# REQUIREMENT
Return, from the material below, each line in which the word "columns" is present.
┌────────
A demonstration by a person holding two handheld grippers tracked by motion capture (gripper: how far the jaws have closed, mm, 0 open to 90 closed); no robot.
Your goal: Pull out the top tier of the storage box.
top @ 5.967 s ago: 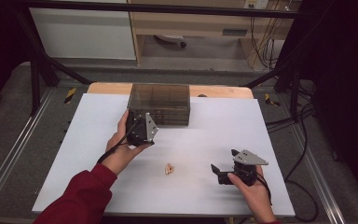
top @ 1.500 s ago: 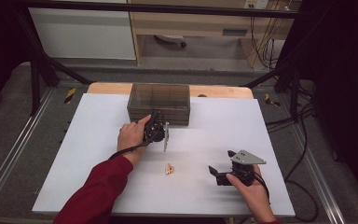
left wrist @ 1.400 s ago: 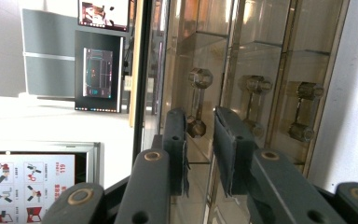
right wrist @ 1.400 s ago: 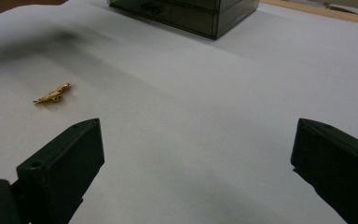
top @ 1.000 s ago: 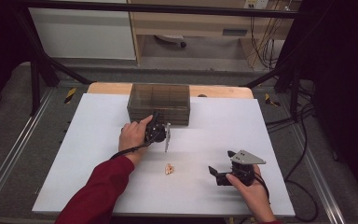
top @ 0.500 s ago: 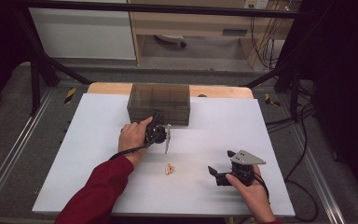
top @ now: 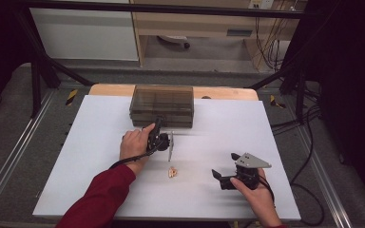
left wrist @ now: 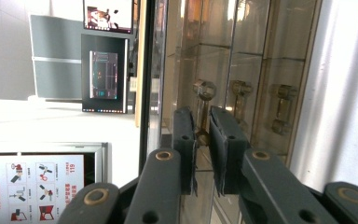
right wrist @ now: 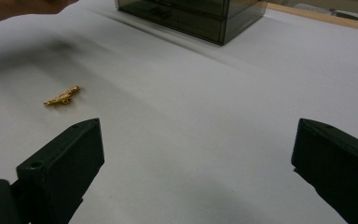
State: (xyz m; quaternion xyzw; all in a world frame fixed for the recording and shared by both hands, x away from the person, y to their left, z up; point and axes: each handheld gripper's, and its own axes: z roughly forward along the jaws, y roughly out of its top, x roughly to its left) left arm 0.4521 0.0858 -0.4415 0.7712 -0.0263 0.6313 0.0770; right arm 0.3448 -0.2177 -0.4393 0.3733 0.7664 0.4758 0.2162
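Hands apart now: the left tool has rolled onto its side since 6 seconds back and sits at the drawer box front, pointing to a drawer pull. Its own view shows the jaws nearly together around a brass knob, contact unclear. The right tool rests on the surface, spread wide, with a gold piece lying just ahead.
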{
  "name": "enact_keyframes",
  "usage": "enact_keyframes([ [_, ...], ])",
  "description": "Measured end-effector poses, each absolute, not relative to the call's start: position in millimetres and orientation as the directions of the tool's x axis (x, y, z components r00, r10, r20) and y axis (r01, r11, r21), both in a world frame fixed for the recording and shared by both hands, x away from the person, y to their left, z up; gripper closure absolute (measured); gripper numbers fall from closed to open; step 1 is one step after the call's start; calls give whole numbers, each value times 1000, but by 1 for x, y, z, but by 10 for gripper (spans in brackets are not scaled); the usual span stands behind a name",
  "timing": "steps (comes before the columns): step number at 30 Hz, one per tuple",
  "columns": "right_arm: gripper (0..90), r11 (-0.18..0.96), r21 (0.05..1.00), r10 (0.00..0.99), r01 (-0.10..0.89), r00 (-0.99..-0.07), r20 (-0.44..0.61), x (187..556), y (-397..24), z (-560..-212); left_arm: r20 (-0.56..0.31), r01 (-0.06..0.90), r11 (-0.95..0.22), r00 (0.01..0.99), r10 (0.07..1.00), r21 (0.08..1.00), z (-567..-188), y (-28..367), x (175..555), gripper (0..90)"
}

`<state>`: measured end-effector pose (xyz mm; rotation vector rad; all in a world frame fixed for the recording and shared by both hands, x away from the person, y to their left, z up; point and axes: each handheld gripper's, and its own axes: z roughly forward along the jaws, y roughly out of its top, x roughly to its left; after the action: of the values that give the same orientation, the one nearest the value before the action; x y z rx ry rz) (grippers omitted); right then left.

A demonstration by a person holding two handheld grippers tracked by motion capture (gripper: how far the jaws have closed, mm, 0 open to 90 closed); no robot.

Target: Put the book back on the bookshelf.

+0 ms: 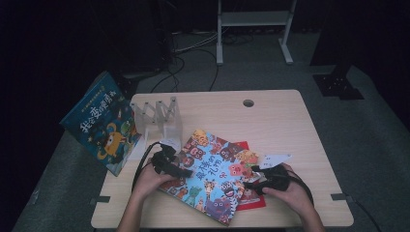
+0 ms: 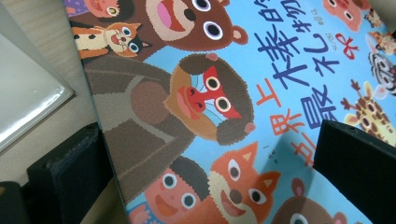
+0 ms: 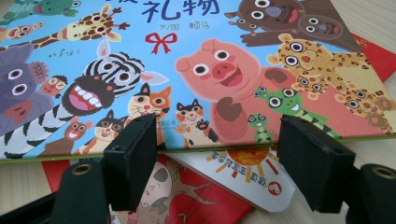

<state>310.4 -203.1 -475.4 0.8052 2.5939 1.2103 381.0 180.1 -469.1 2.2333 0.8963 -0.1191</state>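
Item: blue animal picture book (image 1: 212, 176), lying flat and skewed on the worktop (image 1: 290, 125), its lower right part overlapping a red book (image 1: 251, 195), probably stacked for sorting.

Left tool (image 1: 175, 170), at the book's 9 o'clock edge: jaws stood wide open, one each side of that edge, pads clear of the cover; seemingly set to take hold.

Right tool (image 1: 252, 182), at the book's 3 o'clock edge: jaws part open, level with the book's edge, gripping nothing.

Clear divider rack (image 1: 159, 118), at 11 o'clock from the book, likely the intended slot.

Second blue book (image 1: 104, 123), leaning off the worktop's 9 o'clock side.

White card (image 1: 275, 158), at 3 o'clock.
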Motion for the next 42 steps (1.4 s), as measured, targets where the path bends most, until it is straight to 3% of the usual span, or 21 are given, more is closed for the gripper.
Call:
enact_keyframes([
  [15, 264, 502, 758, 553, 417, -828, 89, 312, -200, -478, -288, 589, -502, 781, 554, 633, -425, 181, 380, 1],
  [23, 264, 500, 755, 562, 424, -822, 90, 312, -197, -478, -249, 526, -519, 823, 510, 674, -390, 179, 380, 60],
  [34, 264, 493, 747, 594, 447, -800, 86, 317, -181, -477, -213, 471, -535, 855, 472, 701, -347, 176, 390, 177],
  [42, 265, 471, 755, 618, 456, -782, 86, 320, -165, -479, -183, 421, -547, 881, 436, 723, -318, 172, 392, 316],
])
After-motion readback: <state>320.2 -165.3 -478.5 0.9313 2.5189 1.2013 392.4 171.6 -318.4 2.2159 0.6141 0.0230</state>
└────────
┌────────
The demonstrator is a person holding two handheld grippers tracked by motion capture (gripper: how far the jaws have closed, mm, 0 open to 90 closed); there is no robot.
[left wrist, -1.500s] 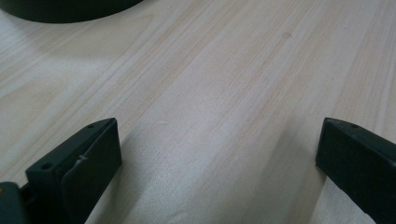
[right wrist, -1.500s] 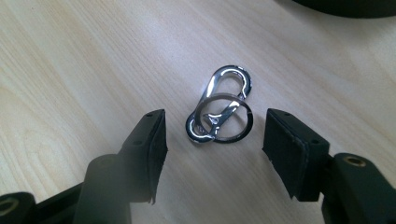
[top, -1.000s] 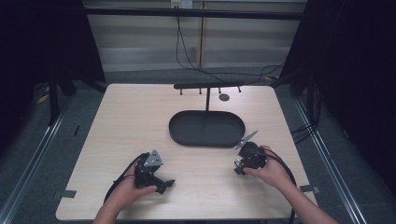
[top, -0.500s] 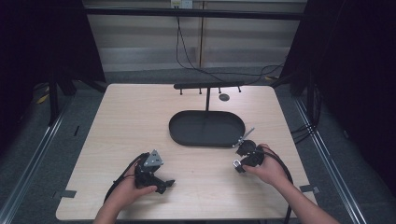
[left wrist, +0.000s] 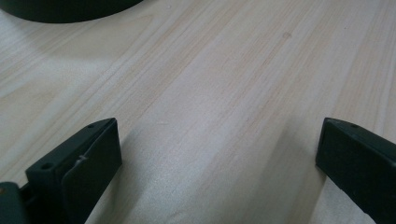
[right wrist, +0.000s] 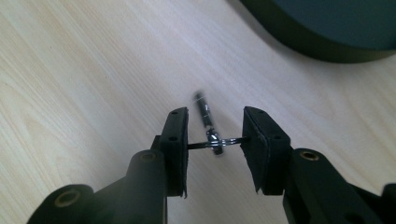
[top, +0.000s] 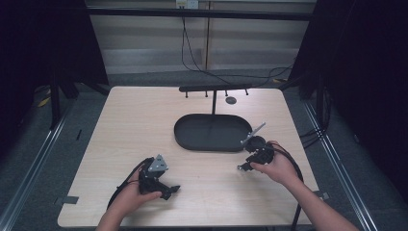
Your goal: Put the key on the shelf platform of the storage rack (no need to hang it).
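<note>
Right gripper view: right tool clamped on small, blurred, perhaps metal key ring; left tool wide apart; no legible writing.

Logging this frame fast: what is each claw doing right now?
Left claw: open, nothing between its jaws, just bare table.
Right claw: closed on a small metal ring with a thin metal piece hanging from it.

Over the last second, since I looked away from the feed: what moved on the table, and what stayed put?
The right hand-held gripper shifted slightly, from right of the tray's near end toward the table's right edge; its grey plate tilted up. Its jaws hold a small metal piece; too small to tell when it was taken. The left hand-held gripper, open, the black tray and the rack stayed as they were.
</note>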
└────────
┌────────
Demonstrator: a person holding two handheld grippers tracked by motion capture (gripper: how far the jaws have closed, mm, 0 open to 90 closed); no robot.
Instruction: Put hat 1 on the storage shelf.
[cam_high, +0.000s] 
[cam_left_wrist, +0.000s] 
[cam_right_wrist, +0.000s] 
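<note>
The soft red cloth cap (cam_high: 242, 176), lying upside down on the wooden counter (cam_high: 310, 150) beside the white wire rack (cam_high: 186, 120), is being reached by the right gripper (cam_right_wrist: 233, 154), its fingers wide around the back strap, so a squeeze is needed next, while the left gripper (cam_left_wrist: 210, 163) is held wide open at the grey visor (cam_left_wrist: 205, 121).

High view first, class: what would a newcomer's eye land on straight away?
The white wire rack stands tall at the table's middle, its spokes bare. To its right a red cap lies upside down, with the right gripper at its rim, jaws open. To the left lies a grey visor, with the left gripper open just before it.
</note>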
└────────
# EXERCISE OUTPUT
  "timing": "steps (comes before the columns): step number at 30 Hz, one per tuple",
  "columns": "right_arm: gripper (0..90), r11 (-0.18..0.96), r21 (0.05..1.00), r10 (0.00..0.99), r01 (-0.10..0.89), r00 (-0.99..-0.07), r20 (-0.44..0.61), x (187..556), y (-397..24), z (-560..-212); left_arm: r20 (-0.56..0.31), r01 (-0.06..0.90), r11 (-0.95..0.22), r00 (0.01..0.99), r10 (0.07..1.00), r21 (0.08..1.00), z (-567..-188), y (-28..367), x (175..555), gripper (0..90)"

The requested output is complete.